# Work request
Find the line with "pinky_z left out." in the records below. Copy it and every line after it, up to and including the line with "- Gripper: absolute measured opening".

== Records provided ==

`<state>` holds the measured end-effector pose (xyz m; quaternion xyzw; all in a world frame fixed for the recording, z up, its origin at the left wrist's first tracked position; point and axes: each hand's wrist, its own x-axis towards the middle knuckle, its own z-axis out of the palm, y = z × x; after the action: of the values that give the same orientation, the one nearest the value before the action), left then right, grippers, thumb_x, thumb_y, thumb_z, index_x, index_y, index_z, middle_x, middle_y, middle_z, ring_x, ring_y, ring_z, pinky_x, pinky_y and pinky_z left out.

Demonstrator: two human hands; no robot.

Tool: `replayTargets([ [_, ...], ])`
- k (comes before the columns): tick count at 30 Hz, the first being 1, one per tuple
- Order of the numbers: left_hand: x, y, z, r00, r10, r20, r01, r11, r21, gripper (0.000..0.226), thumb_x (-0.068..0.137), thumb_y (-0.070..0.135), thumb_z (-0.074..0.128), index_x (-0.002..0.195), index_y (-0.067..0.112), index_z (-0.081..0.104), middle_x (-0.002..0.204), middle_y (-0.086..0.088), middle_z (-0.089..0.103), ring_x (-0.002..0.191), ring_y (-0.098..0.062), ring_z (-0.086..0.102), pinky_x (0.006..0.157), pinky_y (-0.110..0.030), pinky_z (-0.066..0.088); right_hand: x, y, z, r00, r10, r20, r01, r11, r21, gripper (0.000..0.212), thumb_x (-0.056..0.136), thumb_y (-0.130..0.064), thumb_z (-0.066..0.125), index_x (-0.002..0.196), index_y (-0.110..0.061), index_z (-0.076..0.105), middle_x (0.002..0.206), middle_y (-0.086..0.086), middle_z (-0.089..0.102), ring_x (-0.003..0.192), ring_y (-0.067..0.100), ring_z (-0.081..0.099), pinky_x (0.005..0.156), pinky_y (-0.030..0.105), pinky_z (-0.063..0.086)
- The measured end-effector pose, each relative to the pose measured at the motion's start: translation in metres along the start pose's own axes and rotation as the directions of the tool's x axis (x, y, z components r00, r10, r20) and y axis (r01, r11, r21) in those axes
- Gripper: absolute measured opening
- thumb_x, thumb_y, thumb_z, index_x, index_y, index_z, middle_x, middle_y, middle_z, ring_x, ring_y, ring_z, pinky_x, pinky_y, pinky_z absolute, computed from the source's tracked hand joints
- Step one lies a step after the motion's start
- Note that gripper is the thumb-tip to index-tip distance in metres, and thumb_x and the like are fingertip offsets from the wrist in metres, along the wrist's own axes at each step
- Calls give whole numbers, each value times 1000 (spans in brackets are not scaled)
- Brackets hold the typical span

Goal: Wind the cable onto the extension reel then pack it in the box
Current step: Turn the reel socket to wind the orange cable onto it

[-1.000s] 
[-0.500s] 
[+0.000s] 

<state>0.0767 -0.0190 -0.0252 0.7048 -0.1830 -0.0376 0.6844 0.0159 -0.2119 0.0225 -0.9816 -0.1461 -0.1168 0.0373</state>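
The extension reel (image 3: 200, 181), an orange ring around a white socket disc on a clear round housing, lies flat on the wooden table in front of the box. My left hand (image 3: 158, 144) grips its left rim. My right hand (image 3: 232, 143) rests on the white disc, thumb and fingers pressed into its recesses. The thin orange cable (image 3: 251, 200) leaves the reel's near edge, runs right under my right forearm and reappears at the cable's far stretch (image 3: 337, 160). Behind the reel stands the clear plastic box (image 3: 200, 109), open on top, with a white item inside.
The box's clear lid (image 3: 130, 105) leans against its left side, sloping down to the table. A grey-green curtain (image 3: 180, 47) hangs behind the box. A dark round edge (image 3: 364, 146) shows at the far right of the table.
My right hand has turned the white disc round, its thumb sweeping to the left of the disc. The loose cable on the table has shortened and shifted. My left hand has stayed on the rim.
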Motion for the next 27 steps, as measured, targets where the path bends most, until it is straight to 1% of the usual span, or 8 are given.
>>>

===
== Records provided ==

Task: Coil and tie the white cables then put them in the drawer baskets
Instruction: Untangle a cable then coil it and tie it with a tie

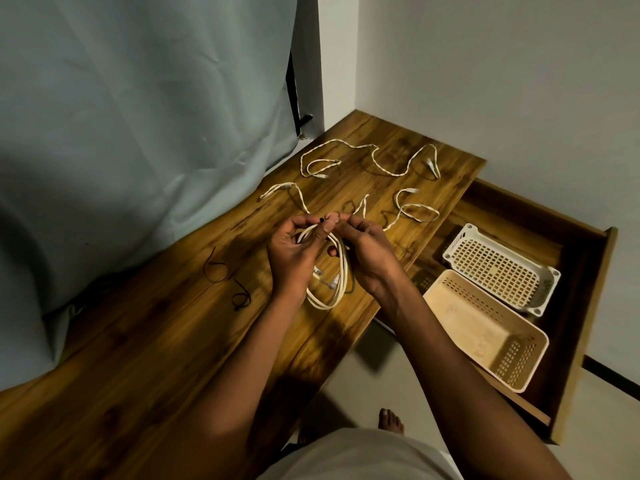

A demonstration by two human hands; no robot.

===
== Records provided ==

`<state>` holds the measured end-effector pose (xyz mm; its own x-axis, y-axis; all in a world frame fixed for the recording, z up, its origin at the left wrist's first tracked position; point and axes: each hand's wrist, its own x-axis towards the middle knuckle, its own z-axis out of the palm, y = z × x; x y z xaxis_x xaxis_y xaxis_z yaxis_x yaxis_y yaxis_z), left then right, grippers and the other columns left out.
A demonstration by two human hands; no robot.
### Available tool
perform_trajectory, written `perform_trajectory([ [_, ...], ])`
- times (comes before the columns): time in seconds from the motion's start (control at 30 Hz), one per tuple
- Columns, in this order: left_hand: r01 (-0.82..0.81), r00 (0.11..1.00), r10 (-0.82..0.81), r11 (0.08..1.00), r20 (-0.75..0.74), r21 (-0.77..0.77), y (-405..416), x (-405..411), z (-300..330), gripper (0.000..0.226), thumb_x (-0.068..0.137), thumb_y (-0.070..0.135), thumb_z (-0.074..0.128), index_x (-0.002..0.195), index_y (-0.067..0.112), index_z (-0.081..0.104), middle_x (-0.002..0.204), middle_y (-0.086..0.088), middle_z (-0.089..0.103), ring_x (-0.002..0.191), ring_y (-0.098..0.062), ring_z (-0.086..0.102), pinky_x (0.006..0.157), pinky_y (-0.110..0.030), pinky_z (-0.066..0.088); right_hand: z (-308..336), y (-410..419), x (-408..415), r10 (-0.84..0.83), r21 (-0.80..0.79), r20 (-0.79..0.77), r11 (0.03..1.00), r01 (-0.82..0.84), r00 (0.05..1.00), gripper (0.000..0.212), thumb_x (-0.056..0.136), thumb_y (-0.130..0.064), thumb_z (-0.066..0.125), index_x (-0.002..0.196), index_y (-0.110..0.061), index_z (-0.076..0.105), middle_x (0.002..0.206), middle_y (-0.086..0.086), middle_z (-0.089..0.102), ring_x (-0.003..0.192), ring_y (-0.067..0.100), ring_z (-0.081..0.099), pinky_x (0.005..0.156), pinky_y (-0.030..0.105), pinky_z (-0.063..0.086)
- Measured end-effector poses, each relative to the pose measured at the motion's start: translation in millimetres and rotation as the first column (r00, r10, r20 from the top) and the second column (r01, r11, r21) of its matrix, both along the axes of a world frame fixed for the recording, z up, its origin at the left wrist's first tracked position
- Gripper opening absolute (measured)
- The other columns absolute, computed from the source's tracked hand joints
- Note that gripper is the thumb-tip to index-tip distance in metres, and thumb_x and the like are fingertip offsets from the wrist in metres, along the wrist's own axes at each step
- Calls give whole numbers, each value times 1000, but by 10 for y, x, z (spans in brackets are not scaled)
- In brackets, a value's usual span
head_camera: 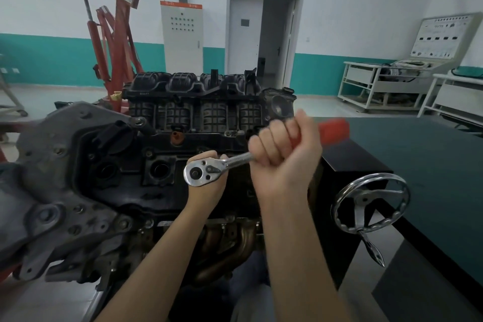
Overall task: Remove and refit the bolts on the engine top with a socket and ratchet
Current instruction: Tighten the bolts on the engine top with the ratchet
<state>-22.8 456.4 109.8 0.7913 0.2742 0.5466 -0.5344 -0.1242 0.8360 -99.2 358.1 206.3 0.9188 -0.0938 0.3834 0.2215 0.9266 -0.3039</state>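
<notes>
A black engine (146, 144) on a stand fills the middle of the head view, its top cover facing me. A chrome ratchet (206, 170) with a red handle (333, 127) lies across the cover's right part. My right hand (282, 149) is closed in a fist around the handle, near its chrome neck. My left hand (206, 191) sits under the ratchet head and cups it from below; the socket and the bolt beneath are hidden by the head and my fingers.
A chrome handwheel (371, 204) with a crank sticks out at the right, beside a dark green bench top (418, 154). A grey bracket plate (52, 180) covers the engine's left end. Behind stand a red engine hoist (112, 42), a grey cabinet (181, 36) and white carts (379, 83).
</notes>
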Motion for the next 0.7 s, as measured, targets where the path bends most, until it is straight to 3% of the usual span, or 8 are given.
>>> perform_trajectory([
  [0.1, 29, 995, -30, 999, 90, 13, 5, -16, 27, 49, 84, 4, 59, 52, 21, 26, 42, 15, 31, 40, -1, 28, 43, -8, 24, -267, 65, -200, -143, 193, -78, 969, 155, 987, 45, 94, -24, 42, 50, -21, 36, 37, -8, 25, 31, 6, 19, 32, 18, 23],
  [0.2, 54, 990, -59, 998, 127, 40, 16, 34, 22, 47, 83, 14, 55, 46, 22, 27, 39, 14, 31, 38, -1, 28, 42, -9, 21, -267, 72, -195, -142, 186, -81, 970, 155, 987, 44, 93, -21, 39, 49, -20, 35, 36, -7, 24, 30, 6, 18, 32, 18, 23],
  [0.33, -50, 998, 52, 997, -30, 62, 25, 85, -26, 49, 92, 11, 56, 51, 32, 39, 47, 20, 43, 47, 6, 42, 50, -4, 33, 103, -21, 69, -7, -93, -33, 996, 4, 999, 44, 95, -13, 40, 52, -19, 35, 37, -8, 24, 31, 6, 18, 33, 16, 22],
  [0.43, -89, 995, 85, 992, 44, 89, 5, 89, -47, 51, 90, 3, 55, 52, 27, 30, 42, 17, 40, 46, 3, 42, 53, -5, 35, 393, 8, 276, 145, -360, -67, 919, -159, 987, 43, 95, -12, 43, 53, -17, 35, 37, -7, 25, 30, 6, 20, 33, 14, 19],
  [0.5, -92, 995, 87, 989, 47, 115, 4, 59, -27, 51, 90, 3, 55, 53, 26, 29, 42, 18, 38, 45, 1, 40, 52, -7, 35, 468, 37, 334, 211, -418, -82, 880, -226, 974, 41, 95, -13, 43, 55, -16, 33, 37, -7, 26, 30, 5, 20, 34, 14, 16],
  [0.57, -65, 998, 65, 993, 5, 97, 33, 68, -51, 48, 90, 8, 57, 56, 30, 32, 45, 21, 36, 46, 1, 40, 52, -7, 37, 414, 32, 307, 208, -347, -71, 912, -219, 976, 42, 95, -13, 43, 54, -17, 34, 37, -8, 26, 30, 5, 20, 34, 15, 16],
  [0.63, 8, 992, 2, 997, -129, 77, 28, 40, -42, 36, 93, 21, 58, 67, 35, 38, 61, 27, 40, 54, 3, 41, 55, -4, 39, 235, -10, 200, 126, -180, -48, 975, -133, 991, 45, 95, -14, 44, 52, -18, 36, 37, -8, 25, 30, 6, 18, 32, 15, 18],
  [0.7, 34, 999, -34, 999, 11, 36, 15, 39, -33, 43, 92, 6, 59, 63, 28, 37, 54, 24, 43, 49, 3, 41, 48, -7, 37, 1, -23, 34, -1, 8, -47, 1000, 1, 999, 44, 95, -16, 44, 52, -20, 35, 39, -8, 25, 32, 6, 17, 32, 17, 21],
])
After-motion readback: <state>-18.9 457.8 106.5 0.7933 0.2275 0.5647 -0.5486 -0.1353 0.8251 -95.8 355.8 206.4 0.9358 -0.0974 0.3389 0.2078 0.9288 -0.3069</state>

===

# Solution
`<state>` holds the measured end-effector pose (xyz m; quaternion xyzw; all in a world frame fixed for the recording, z up, its origin at the left wrist's first tracked position; point and axes: each hand's wrist, its own x-axis towards the middle knuckle, its own z-axis out of the palm, y = z × x; after the action: of the values that give the same orientation, the one nearest the value before the action), left then right, grippers, thumb_x, thumb_y, thumb_z, index_x, index_y, index_z, middle_x, middle_y, middle_z, ring_x, ring_y, ring_z, pinky_x, pinky_y and pinky_z left out.

Demonstrator: two human hands; no robot.

Tool: `replayTargets([ [_, ...], ])`
- k (comes before the columns): tick count at 30 Hz, the first being 1, one per tuple
- Order of the numbers: left_hand: x, y, z, r00, r10, r20, r01, r11, r21, gripper (0.000..0.226), thumb_x (-0.068..0.137), thumb_y (-0.070..0.135), thumb_z (-0.074..0.128), index_x (-0.002..0.195), index_y (-0.067..0.112), index_z (-0.081..0.104), middle_x (-0.002..0.204), middle_y (-0.086..0.088), middle_z (-0.089..0.103), ring_x (-0.002..0.191), ring_y (-0.098..0.062), ring_z (-0.086..0.102), pinky_x (0.006..0.157), pinky_y (-0.110..0.030), pinky_z (-0.066..0.088); right_hand: x, y, z, r00, r10, r20, r01, r11, r21, gripper (0.000..0.212), thumb_x (-0.056..0.136), thumb_y (-0.130..0.064), thumb_z (-0.066..0.125), index_x (-0.002..0.196), index_y (-0.110..0.061), index_z (-0.076..0.105), middle_x (0.002..0.206), middle_y (-0.086..0.086), middle_z (-0.089..0.102), ring_x (-0.003..0.192), ring_y (-0.067..0.100), ring_z (-0.081..0.099), pinky_x (0.005..0.156), pinky_y (-0.030..0.105), pinky_z (-0.063..0.086)
- The measured end-effector pose, each relative to the pose measured at the motion's start: translation in metres along the start pose's own axes and rotation as the directions of the tool's x axis (x, y, z components r00, r10, r20) and y axis (r01, r11, r21) in those axes
- Gripper: absolute measured opening

No further response is required.